• Task item:
Scan the material below for the string "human". Report every line that has it.

......

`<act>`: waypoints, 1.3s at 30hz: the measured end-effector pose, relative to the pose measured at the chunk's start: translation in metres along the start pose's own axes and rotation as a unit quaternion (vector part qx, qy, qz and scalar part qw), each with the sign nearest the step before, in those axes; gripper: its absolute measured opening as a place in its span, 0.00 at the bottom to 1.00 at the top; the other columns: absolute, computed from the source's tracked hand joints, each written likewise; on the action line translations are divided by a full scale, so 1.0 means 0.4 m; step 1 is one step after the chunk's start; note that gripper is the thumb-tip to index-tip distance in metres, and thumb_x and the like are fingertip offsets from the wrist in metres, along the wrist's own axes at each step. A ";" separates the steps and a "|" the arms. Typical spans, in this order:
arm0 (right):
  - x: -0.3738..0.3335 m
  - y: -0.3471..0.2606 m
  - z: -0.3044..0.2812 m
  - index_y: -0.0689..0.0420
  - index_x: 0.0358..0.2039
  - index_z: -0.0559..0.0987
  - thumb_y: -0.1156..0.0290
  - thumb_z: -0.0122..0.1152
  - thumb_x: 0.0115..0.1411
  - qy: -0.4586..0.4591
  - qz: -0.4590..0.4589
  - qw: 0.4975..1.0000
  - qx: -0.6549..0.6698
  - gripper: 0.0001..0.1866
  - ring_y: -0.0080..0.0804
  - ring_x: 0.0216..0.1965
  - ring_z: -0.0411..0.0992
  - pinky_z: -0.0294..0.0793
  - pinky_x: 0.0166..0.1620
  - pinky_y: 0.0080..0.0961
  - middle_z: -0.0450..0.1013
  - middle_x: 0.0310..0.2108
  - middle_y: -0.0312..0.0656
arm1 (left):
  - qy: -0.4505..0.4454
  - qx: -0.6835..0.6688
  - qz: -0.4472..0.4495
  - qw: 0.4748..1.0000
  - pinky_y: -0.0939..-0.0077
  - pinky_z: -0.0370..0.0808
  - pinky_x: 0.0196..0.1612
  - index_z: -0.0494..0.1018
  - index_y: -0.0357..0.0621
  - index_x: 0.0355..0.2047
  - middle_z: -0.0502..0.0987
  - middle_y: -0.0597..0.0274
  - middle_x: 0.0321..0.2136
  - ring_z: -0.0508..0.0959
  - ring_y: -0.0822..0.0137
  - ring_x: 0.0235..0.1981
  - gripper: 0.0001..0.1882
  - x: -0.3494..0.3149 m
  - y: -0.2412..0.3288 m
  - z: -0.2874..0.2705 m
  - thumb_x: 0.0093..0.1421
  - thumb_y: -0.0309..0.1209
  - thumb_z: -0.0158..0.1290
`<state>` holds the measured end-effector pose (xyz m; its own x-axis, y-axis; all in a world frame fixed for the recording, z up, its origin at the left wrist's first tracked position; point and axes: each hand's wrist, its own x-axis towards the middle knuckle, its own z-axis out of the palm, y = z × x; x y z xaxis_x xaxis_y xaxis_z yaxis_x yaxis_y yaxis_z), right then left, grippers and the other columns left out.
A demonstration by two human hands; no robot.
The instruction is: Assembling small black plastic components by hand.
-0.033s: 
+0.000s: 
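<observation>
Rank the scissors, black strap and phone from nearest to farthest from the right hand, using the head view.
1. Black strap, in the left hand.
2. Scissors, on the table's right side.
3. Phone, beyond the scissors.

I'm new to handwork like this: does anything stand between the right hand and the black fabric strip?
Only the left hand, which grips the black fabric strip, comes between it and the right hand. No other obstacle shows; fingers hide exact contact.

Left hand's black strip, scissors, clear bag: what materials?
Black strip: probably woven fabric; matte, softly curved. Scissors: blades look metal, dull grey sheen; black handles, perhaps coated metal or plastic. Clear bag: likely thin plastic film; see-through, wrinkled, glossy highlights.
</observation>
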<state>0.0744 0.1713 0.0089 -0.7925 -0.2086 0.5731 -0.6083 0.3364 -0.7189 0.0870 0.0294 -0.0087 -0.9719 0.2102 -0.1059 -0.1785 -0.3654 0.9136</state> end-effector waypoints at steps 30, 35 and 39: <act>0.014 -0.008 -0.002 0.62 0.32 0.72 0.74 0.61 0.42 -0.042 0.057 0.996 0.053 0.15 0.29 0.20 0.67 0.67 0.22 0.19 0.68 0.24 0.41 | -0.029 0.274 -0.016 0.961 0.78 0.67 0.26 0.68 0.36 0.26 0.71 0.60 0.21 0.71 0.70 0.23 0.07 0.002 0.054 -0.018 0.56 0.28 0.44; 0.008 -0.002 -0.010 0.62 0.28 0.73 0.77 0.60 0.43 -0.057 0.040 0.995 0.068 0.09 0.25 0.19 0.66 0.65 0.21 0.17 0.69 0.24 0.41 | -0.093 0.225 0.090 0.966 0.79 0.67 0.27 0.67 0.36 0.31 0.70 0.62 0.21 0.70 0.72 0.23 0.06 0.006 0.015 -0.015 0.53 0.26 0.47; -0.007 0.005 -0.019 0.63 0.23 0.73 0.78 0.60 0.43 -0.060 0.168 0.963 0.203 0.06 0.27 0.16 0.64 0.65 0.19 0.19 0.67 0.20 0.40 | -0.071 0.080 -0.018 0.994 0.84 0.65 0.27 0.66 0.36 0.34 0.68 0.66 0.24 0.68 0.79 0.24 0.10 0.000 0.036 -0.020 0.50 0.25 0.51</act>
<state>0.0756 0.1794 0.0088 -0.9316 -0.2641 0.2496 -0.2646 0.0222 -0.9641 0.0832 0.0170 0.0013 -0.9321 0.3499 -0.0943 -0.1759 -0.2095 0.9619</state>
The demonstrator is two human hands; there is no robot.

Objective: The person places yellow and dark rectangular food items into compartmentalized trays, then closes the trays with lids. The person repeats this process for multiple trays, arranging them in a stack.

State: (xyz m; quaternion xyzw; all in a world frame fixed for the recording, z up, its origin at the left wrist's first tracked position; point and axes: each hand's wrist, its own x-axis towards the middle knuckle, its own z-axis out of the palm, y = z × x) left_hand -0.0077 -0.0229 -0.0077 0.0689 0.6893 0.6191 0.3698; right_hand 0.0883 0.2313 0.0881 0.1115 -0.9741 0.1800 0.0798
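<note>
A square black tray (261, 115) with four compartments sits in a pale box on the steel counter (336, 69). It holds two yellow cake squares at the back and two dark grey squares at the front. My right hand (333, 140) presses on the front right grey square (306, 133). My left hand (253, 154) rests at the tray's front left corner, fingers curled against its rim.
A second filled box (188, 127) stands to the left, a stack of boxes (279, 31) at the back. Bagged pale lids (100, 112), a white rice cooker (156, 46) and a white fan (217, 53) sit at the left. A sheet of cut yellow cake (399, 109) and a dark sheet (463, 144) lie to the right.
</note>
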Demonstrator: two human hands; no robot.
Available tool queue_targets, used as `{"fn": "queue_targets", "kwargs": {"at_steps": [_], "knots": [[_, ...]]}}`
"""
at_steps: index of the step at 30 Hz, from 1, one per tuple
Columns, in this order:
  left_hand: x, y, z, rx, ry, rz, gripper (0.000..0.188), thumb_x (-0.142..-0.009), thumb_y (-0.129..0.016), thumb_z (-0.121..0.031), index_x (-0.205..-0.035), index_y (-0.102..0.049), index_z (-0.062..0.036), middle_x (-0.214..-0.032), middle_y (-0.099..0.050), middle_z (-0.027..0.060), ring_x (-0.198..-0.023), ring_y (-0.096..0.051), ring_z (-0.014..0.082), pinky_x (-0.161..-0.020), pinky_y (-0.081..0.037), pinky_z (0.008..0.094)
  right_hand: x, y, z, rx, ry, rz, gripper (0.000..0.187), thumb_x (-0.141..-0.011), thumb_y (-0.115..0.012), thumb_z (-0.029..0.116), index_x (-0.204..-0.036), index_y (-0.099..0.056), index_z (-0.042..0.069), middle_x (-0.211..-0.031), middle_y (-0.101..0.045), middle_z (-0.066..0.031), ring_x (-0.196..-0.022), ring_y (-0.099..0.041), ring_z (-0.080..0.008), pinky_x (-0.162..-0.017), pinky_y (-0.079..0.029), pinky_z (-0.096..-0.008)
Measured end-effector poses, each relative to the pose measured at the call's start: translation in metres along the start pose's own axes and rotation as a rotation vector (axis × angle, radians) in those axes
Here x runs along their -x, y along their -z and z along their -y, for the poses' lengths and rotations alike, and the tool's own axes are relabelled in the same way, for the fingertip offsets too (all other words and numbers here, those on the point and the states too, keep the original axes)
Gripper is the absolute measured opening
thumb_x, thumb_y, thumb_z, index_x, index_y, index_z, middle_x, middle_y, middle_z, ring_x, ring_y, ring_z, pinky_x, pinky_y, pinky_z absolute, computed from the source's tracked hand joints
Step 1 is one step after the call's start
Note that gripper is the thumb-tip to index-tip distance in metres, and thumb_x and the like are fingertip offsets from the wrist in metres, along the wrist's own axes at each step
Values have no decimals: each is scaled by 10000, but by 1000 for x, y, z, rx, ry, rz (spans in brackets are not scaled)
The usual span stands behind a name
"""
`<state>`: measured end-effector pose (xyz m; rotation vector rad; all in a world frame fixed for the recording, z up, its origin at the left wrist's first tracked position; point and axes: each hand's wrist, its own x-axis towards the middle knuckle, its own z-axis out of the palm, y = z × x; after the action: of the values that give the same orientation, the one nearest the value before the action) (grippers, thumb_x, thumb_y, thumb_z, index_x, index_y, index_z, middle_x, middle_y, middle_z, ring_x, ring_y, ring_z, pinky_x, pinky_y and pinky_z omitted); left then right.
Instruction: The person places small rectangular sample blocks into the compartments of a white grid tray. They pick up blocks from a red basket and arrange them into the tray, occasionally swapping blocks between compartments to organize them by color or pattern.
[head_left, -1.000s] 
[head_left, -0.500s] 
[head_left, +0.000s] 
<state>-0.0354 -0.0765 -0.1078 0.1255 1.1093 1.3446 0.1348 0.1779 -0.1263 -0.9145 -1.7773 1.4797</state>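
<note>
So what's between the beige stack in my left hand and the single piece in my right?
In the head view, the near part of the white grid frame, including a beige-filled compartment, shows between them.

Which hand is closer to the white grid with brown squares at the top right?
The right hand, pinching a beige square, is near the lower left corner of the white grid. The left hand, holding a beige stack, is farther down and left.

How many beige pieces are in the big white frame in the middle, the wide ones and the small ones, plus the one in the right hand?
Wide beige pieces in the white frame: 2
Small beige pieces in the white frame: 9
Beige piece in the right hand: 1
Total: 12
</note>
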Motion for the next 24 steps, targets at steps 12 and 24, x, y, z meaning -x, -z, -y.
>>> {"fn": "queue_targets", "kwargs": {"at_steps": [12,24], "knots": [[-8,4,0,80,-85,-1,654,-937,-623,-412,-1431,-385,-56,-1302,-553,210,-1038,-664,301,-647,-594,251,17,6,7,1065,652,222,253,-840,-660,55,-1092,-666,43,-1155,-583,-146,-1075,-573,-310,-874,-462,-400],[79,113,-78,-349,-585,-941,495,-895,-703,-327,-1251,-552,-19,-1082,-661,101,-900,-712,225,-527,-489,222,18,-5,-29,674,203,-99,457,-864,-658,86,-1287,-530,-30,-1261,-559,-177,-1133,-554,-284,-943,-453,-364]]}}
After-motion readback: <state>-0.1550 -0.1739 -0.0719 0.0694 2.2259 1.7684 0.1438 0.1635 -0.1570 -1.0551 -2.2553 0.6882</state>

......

• Solution to this problem:
A demonstration by two human hands; no robot.
The demonstrator is two human hands; there is no robot.
Demonstrator: two human hands; no robot.

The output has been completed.